A Google search for "opera tailgate" yields only one result: the Santa Fe Opera.
There, in the Crosby Theatre's two-tiered parking lot, Santa Fe's most
peculiar rite of conspicuous consumption kicked off last Friday night. A few hours before the season opener of La Bohème, card tables sported linens and charcuterie, candelabras sat atop Hondas, and a tuxedo-clad crew strolled the rows of cars with "walkin'-around wine." For the umpteenth year in a row—about the sum longtime tailgaters agree upon—the only-in-Santa-Fe ostentation of the pre-opera picnic was in fine form.
The exact origins are unwritten. Neither newspaper archives, nor founder John Crosby's biography, nor any other histories of the Santa Fe Opera reveal how a pre-concert repast became a parking lot performance. Its history is largely oral—a fitting medium for a tale that boils down to a meal.
By some accounts, the tradition of tailgating at the 62-year-old Santa Fe
Opera probably dates back as far as the late 1950s, when patrons began to bring dinners to eat in their cars in the early evening. Attendees headed to the original El Nido in Tesuque beforehand, but restaurants were scarce near the opera, and folks needed to lay down a firm foundation of food before a three-hour performance.
Scottie Dunshee and Frank Rolla date their parking lot patronage to the 1970s, when they'd arrive to picnic and jockey for position in the unruly line for standing-room tickets. They agree the setups grew more extravagant over time, perhaps along the lines of the exhibitionistic '80s; after years of pre-opera picnicking at the White Rock Overlook, opera-goer Winnie Gido says she brought her moveable feast to the then-dirt parking lot around then.
"It was really better to be at the parking lot because we always had Champagne," she admits. "I remember reading about it in the newspaper, and I guess that's why we decided to go down, because it just sounded like everyone went way out to make their tables beautiful."
That they do. A 19th-century iron reading stand showcases the lavishly printed multiple-course menu and wine pairings of John Berkenfield's friends on opening night. Berkenfield upholds the tradition with a group of couples that was already going strong when he joined more than 20 years ago.
"At our table, we really go for the looks," he says. "[My friend] Tom breaks out the fine china and the fine flatware, we're all linen, and we have table decorations that are really beautiful. And we dress. We love the look of a very, very
Berkenfield, the former executive director of El Rancho de las Golondrinas, says his group has introduced new traditions over the years. They now invite a local artist to join them on opening night (painter Francisco Benitez last Friday). And, so as not to interfere with their leisurely jaunt around the lot with Berkenfield's wines, they hire a server to help set up, serve and break down the elaborate tableau.

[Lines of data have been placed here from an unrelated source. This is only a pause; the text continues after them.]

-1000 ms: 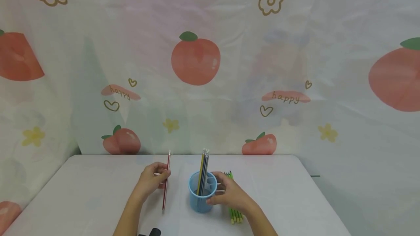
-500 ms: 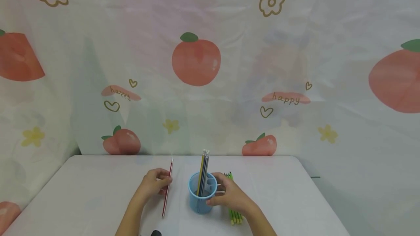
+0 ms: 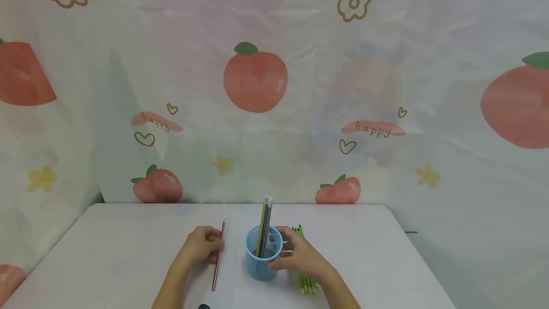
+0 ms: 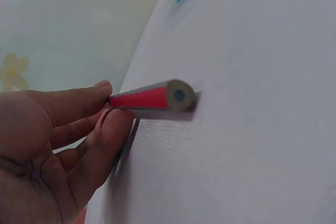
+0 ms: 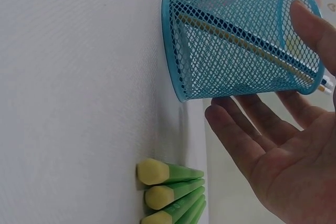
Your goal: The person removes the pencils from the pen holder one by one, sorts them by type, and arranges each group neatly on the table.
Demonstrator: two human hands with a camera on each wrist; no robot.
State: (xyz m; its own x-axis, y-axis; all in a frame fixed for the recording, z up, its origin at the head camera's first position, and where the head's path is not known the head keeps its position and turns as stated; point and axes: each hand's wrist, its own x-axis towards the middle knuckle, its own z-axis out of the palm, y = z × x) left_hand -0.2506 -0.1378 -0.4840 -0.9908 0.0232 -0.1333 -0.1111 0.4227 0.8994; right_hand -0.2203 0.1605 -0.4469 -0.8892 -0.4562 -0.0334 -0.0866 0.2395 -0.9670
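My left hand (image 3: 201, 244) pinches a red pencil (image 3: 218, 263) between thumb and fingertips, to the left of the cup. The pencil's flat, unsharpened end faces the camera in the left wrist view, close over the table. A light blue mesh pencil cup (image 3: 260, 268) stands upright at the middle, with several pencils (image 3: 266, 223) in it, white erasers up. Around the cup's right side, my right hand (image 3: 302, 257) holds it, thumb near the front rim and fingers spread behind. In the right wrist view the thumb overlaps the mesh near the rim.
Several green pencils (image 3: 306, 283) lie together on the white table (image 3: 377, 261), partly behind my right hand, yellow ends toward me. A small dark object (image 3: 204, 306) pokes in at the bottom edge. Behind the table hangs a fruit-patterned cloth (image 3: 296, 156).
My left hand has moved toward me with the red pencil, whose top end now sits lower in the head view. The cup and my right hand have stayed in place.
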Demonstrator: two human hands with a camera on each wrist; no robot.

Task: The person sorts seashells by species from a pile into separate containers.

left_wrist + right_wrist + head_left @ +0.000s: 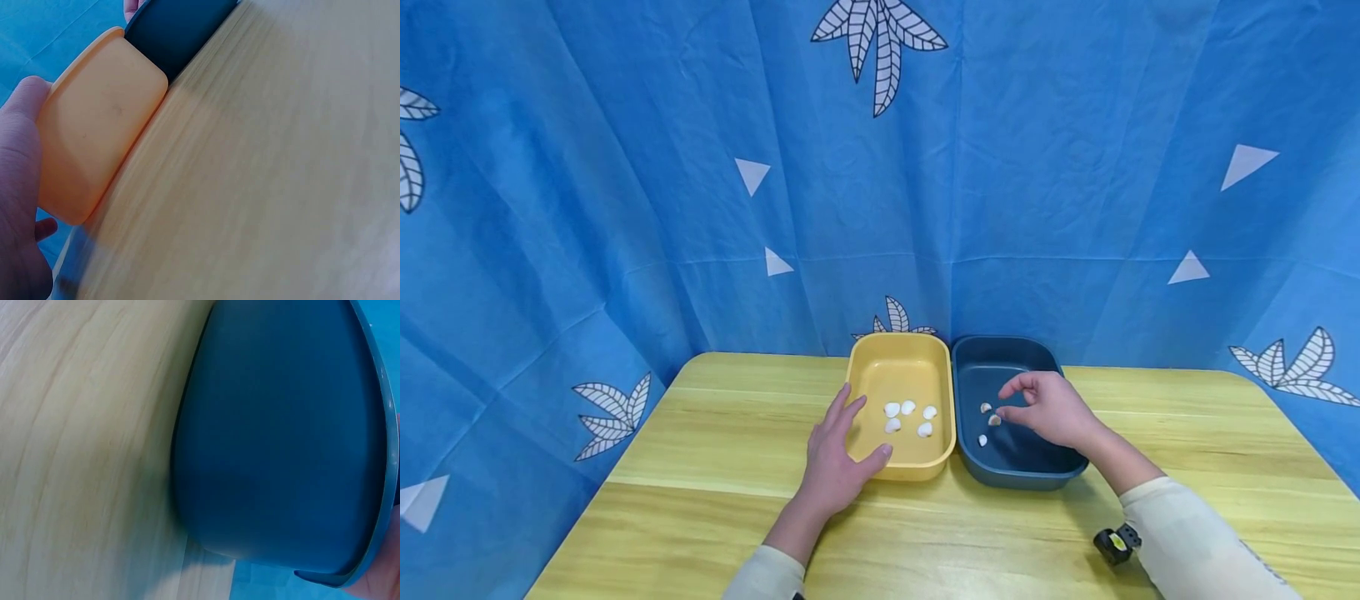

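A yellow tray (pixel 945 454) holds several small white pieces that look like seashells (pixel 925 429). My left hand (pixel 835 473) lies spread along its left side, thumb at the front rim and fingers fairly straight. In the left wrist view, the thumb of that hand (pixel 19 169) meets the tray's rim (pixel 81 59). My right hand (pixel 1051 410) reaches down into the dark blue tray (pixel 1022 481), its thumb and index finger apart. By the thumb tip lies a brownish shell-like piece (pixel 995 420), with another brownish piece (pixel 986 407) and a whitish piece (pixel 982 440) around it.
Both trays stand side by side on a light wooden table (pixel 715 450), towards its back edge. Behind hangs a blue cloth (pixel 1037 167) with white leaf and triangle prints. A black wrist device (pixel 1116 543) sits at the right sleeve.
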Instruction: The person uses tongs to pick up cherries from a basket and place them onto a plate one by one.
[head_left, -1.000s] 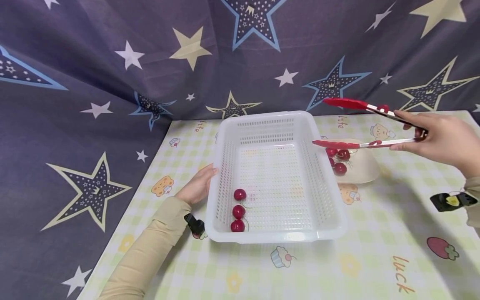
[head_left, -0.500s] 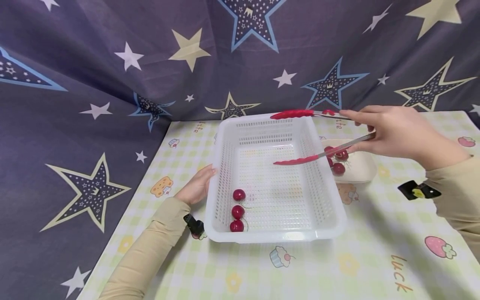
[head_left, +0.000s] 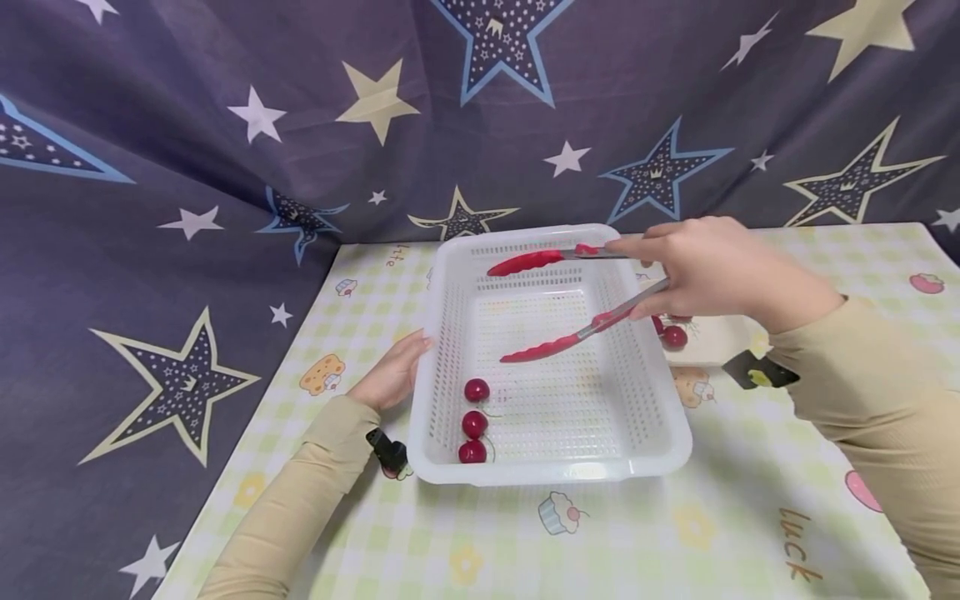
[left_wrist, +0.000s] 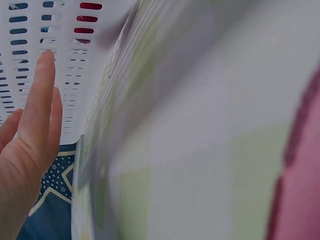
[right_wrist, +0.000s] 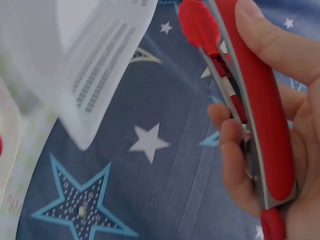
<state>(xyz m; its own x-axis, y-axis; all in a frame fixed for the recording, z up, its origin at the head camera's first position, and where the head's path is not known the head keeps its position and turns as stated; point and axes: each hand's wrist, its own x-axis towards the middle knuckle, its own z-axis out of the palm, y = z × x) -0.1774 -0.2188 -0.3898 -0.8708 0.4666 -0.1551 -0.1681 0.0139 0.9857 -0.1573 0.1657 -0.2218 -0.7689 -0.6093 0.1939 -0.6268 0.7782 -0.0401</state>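
I have the right hand right of centre in the head view, its grip closed round a pair of red-tipped tongs; the right wrist view shows me the thumb along the red outer face of one arm and the fingers curled at the other. The tongs reach in from the right over the white basket, their two red heads spread apart, one above the other near the middle of the frame. Whether the lower head touches the basket, I cannot tell. The left hand, left of centre, grasps nothing: its fingers lie extended at the basket's left side, and the left wrist view gives me the same fingers against the slotted wall at upper left, with red showing through some slots at the top. The basket fills the centre of the head view, and three cherries lie in a row in its lower left corner, the lowest two close together. Right of the basket, partly hidden from me by it and the right hand, a pale dish carries more cherries toward its left side. All this stands on a green-checked tablecloth, with a dark star-patterned curtain across the upper frame.
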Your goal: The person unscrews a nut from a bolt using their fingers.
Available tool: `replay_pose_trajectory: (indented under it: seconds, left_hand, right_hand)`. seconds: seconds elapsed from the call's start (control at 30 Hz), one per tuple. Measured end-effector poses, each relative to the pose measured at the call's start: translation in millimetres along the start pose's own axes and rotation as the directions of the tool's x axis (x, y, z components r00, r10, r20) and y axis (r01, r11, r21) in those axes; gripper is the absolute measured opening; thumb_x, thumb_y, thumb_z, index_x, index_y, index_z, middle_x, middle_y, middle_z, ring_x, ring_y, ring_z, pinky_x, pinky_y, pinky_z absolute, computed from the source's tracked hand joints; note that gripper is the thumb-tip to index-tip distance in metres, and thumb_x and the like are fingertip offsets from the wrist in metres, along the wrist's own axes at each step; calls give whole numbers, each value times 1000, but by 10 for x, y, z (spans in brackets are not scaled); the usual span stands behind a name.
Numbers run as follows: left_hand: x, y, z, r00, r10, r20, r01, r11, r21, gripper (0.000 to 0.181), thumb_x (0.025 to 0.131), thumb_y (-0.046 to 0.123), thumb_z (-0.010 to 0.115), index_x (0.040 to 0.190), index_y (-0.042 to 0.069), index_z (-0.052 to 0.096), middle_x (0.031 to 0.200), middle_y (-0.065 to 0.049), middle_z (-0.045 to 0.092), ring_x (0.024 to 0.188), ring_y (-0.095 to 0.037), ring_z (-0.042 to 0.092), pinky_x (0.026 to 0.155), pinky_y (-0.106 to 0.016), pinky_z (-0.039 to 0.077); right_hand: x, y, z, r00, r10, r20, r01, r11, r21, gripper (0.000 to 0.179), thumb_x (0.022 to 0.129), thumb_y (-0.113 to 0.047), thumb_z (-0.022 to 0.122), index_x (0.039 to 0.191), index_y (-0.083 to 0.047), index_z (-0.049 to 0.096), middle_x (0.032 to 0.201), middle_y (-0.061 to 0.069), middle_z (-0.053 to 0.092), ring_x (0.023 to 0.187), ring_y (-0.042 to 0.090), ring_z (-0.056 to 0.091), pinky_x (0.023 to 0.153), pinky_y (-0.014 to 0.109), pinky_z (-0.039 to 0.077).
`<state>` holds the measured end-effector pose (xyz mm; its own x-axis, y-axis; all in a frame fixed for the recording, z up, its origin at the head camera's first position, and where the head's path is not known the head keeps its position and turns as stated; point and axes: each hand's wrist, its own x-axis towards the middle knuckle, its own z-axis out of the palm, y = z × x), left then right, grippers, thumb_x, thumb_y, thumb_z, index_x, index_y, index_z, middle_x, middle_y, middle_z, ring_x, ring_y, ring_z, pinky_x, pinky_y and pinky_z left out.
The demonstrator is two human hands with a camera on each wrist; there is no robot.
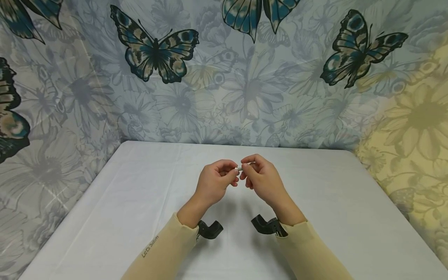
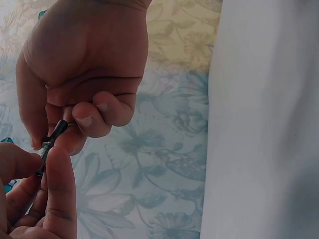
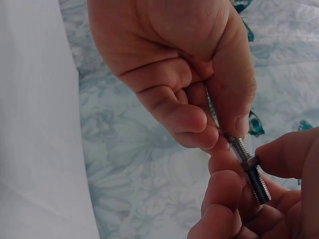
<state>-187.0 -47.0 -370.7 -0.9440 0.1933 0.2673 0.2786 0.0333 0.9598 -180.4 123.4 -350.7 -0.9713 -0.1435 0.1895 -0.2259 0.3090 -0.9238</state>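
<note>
A small metal bolt (image 1: 238, 168) with a threaded shaft spans the gap between the two hands, above the table. My left hand (image 1: 214, 181) pinches one end of it between thumb and finger. The right hand (image 1: 263, 179) has its thumb and fingers round a nut (image 3: 252, 162) partway along the shaft, thumb tip against the nut's side. Past the nut, a length of thread (image 3: 260, 186) sticks out toward the right palm. In the left wrist view the bolt (image 2: 60, 127) slants between the fingertips, its lower end partly covered by the left fingers.
A white cloth covers the table (image 1: 105, 202) under both hands. Behind it hangs a flower and butterfly backdrop (image 1: 210, 97), with a yellow part at the right. Each wrist carries a black camera mount (image 1: 211, 230) beside a beige sleeve (image 1: 164, 249).
</note>
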Motion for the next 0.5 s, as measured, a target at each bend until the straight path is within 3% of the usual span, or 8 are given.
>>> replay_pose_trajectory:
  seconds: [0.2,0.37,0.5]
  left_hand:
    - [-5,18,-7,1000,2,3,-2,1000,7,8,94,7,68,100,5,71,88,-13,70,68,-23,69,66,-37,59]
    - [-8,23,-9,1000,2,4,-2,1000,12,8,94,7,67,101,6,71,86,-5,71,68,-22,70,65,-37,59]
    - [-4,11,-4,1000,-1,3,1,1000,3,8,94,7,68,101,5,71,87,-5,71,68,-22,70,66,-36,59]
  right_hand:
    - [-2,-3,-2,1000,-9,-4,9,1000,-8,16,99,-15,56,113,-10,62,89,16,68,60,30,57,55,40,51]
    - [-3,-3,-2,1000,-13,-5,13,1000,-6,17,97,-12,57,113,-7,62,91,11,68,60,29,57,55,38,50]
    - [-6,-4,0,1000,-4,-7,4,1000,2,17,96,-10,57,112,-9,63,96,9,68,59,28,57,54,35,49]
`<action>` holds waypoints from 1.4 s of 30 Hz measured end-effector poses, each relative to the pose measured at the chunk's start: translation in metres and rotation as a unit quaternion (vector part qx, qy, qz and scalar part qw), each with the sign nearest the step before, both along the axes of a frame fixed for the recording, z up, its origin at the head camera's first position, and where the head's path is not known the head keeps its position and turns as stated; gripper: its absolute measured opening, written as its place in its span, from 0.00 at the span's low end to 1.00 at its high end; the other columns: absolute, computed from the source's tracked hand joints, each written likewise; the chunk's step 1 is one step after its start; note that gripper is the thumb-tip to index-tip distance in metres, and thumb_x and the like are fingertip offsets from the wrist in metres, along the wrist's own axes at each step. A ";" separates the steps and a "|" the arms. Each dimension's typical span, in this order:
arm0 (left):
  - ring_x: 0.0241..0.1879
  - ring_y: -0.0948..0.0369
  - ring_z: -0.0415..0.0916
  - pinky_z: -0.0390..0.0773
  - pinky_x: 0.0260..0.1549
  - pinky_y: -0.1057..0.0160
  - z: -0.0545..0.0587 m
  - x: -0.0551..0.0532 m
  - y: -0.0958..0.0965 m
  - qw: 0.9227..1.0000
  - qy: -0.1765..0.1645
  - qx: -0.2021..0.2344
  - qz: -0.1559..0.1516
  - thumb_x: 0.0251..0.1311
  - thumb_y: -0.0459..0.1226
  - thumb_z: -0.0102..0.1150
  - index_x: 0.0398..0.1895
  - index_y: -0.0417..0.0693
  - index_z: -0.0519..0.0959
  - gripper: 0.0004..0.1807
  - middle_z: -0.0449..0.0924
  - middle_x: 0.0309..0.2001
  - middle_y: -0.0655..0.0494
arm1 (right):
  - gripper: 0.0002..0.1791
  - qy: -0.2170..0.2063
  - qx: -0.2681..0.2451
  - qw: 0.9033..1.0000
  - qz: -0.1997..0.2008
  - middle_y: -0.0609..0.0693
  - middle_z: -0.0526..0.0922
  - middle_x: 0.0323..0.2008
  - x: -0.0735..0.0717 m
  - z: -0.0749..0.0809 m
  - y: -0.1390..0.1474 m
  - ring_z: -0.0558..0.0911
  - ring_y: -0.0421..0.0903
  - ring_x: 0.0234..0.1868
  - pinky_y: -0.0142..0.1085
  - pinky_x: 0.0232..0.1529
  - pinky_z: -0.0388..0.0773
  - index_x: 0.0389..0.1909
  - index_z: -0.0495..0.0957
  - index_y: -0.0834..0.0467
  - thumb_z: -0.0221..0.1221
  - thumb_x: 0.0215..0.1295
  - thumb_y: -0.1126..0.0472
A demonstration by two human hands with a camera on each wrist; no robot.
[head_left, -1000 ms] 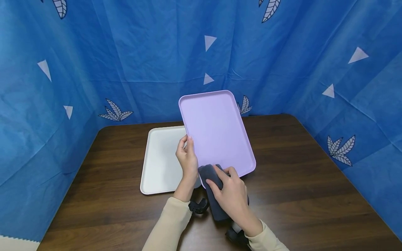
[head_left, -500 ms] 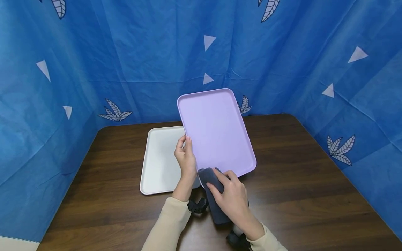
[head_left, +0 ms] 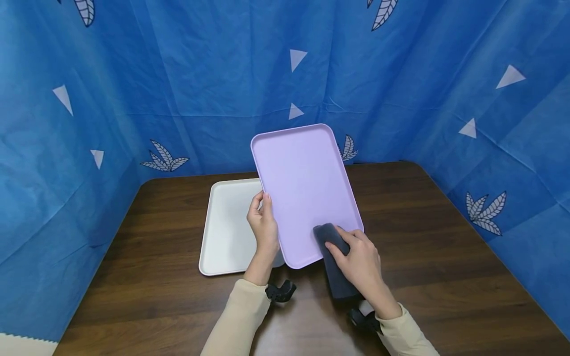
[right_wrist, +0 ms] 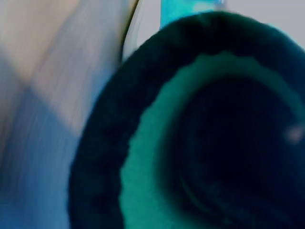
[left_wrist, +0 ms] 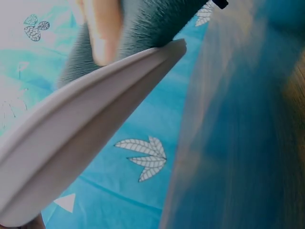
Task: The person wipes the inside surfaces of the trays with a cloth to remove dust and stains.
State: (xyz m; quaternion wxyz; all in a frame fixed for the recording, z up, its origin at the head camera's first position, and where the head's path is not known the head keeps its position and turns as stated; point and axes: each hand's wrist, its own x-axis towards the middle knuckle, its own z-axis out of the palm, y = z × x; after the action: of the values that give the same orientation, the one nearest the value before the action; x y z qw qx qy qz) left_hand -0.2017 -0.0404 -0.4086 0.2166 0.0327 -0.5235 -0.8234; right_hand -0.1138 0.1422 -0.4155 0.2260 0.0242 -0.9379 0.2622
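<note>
A lavender tray point(head_left: 307, 183) is held up and tilted over the table. My left hand point(head_left: 264, 225) grips its left edge, thumb on the inner face. In the left wrist view the tray's rim point(left_wrist: 90, 109) runs slantwise. My right hand point(head_left: 358, 259) holds a dark grey folded cloth point(head_left: 336, 277) against the tray's lower right corner area. The cloth point(left_wrist: 152, 24) also shows above the rim in the left wrist view, beside a blurred finger. Close up in the right wrist view, the hanging cloth point(right_wrist: 105, 143) fills most of the frame and hides the hand.
A white tray point(head_left: 227, 232) lies on the dark wooden table point(head_left: 445, 257), partly behind the lavender tray and left arm. Blue curtains point(head_left: 213, 74) with leaf and triangle prints surround the table's back and sides. Black wrist cameras point(head_left: 280, 291) sit under both wrists.
The right hand has moved the cloth rightward along the tray's lower part, from the lower left corner to the lower right. The left hand and tray have shifted only slightly, the tray rising a little.
</note>
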 end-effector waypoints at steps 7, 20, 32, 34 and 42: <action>0.30 0.68 0.82 0.80 0.28 0.70 -0.003 -0.002 -0.001 1.000 0.000 -0.003 -0.005 0.72 0.39 0.50 0.51 0.33 0.77 0.16 0.84 0.33 0.62 | 0.26 -0.026 0.022 0.999 -0.038 0.61 0.80 0.36 -0.015 -0.006 0.029 0.80 0.57 0.28 0.48 0.23 0.76 0.53 0.82 0.58 0.71 0.53 0.54; 0.28 0.69 0.81 0.79 0.27 0.71 -0.008 -0.007 0.001 0.999 -0.027 -0.015 0.019 0.72 0.37 0.50 0.51 0.32 0.77 0.16 0.83 0.32 0.61 | 0.25 0.094 0.050 0.991 -0.084 0.64 0.78 0.38 -0.023 -0.017 0.052 0.77 0.60 0.18 0.51 0.13 0.71 0.52 0.83 0.58 0.72 0.51 0.58; 0.26 0.71 0.77 0.75 0.25 0.73 -0.022 -0.013 0.003 0.994 -0.099 -0.042 0.011 0.72 0.38 0.50 0.49 0.33 0.77 0.15 0.79 0.30 0.61 | 0.26 0.002 -0.057 0.983 -0.172 0.68 0.76 0.47 -0.027 -0.018 0.115 0.77 0.68 0.44 0.64 0.41 0.72 0.60 0.77 0.61 0.66 0.62 0.56; 0.26 0.70 0.77 0.75 0.25 0.73 -0.024 -0.014 0.004 0.993 -0.104 -0.048 0.002 0.72 0.38 0.49 0.49 0.33 0.77 0.15 0.78 0.30 0.60 | 0.27 -0.004 -0.065 0.983 -0.174 0.68 0.76 0.48 -0.027 -0.018 0.124 0.76 0.68 0.45 0.64 0.42 0.71 0.60 0.76 0.61 0.65 0.62 0.55; 0.25 0.69 0.76 0.74 0.26 0.72 -0.037 -0.024 0.018 0.988 -0.136 -0.065 -0.046 0.72 0.39 0.49 0.49 0.31 0.76 0.17 0.79 0.30 0.58 | 0.27 -0.020 -0.072 0.983 -0.166 0.69 0.75 0.49 -0.031 -0.019 0.133 0.76 0.68 0.47 0.65 0.44 0.71 0.61 0.75 0.62 0.64 0.63 0.54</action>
State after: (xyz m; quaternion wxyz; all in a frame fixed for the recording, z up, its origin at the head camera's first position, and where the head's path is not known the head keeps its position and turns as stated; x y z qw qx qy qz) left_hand -0.2255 -0.0228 -0.4455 0.1071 0.1057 -0.6010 -0.7849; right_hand -0.1447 0.2757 -0.4345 0.2489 -0.1532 -0.9120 0.2879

Other seasoned tailgaters became hooked by the challenge of customizing menus to particular operas. Gido, who over the years has pared down her guest list from as many as 40 to this year's more reasonable 10, served a Gallic feast on opening night that began with a fish terrine and green salad, moved onto stuffed chicken breasts and finished with a burnt-orange Bavarian cream with brown sugar and chocolate cookies. Syndii McCreary, who began hosting her own tailgates when her son debuted in the Opera's children's choir in 2005, fondly remembers her Russian peasant-themed menu for 2017's The Golden Cockerel.
"One of the recipes called for this specific kind of Russian cheese that we don't have access to. So I went to Cheesemongers and they helped research what this cheese was like and found something that was comparable," she says before waxing sentimental over that year's dessert: an apricot mousse served with a shot of chocolate-infused vodka.
Longtime tailgaters maintain that fashion sets the tone. Carnival masks, beaded gowns, wigs, top hats, tails and, for Norman Doggett, a truly spectacular hat. From 2004 to 2011, Doggett and his wife bestowed a handmade themed chapeau upon Doggett's visiting father-in-law, Eric Yost. These included a 10-pound tropical fruit-laden Carmen Miranda number for Carmen in 2006, and a 3-foot-tall balsa wood Eiffel Tower atop a hard hat for 2007's production of La Bohème. The 2012 hat was constructed in remembrance of Yost, who had passed away the previous year.
Otherwise, most of the old guard agrees the volume of over-the-top tailgating seems to have died down in recent years. But the sheer novelty of dining with opera-loving friends, neighbors and strangers in a parking lot keeps them coming back—come rain, hail or wind that once caused one couple's large salmon fillet to take flight.
Berkenfield recalls one year when, despite meticulous planning, an essential was forgotten: the table. He asked a nearby man in a buckskin shirt and jeans if his friends could join them, whereupon he made a discovery.
"We get some guy to let us join his family at a table, and it turns out that his brother and I were very close friends for years working for IBM in Paris,"
On that panoramic hill overlooking the Sangre de Cristos, world-class opera can make for a very small world.